Give the listing again, word for word, and let no picture into it.

BEGIN

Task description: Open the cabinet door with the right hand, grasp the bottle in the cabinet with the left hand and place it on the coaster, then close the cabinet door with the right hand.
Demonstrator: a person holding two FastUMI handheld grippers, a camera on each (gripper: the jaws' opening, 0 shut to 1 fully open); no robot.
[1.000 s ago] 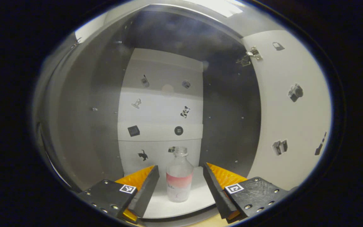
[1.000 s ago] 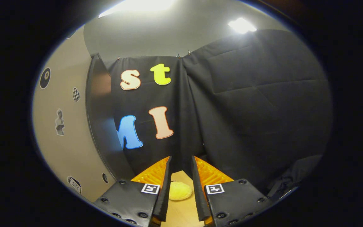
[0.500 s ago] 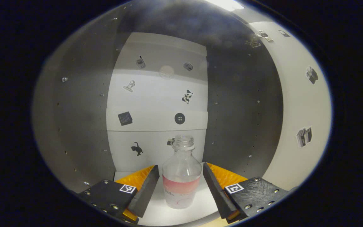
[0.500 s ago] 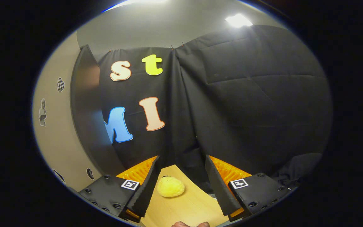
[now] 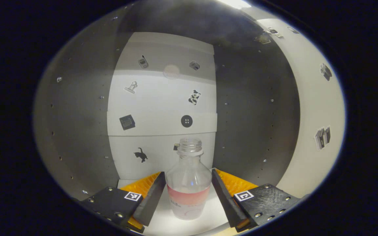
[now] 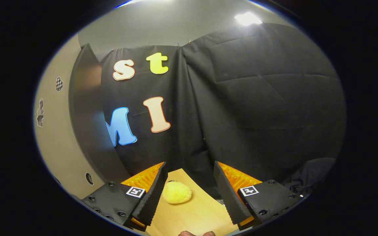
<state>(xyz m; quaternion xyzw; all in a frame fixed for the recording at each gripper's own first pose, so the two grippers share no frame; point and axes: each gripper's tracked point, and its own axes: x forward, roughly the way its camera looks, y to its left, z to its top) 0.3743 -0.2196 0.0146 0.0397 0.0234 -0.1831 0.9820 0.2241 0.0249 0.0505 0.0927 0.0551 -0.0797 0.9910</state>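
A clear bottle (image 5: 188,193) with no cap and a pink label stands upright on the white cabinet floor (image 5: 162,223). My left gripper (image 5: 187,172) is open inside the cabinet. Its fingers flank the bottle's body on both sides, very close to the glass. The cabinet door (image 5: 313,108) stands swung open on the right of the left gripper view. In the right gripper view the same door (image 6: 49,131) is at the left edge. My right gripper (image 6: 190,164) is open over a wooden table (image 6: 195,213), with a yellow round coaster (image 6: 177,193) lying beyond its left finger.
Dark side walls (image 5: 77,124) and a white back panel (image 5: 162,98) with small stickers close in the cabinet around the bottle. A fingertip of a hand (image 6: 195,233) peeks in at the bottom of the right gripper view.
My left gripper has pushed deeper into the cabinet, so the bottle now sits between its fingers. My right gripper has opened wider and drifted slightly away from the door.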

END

> Result for this task:
Task description: Open the cabinet door with the right hand, grasp the bottle in the cabinet with the left hand and place it on the coaster, then close the cabinet door with the right hand.
Demonstrator: a person holding two FastUMI handheld grippers, a camera on each (gripper: the jaws' opening, 0 shut to 1 fully open); no robot.
[1.000 s ago] 
[1.000 s ago] 
[0.500 s ago] 
[0.500 s ago] 
[now] 
[now] 
<state>(xyz m; quaternion xyzw; all in a frame fixed for the recording at each gripper's own first pose, so the two grippers share no frame; point and axes: each gripper's tracked point, and its own axes: x forward, roughly the way its camera looks, y to its left, z to its top) 0.3743 -0.2196 0.0146 0.0397 0.0234 -0.1831 0.9820 0.2241 0.0249 0.0505 0.0927 0.0551 -0.0797 0.9910</state>
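A clear bottle (image 5: 188,193) with no cap and a pink label stands upright on the white cabinet floor (image 5: 162,223). My left gripper (image 5: 187,172) is open inside the cabinet. Its fingers flank the bottle's body on both sides, very close to the glass. The cabinet door (image 5: 313,108) stands swung open on the right of the left gripper view. In the right gripper view the same door (image 6: 49,131) is at the left edge. My right gripper (image 6: 190,164) is open over a wooden table (image 6: 195,213), with a yellow round coaster (image 6: 177,193) lying beyond its left finger.
Dark side walls (image 5: 77,124) and a white back panel (image 5: 162,98) with small stickers close in the cabinet around the bottle. A fingertip of a hand (image 6: 195,233) peeks in at the bottom of the right gripper view.
My left gripper has pushed deeper into the cabinet, so the bottle now sits between its fingers. My right gripper has opened wider and drifted slightly away from the door.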

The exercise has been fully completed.